*** Data below ***
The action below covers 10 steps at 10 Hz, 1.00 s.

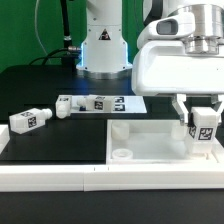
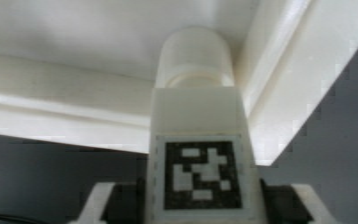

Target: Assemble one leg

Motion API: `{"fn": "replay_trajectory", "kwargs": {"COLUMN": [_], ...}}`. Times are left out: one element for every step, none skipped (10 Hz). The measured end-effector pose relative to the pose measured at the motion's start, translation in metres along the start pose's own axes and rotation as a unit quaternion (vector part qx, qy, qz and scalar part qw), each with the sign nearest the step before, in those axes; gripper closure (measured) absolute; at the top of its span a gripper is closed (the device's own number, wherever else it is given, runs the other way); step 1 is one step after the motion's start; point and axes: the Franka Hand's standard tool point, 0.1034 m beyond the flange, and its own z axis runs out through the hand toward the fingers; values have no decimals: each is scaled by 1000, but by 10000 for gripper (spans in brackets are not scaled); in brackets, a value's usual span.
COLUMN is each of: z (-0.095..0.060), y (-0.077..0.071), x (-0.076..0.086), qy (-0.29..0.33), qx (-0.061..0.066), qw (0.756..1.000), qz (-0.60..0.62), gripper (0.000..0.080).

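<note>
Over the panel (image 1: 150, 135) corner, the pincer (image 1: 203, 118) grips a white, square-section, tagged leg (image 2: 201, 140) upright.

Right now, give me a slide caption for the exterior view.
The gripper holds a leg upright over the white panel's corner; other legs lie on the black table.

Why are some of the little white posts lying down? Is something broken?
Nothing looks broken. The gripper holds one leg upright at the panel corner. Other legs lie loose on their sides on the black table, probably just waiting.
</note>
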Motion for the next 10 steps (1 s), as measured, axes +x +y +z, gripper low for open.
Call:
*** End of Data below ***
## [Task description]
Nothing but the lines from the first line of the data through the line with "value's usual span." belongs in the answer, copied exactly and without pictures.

## [Solution]
The action below covers 10 steps at 10 Hz, 1.00 s.


Target: Assemble one leg

Motion API: `{"fn": "replay_trajectory", "kwargs": {"COLUMN": [_], ...}}`. Times are left out: one element for every step, none skipped (10 Hz). The measured end-effector pose relative to the pose measured at the motion's start, translation in metres along the start pose's own axes and rotation as a unit quaternion (vector part qx, qy, qz and scalar part qw), each with the sign nearest the step before, in those axes; gripper closure (measured) absolute; at the top of its span a gripper is closed (the device's own number, wherever else it is given, runs the other way); step 1 is one step after the motion's start; point and axes: the Franka Hand's standard tool point, 0.1034 m beyond the flange, and its own z axis runs out through the hand toward the fingers; values have no decimals: each is scaled by 1000, but by 10000 for gripper (spans in brackets are not scaled); in brackets, a value's usual span.

Nothing further remains in the output.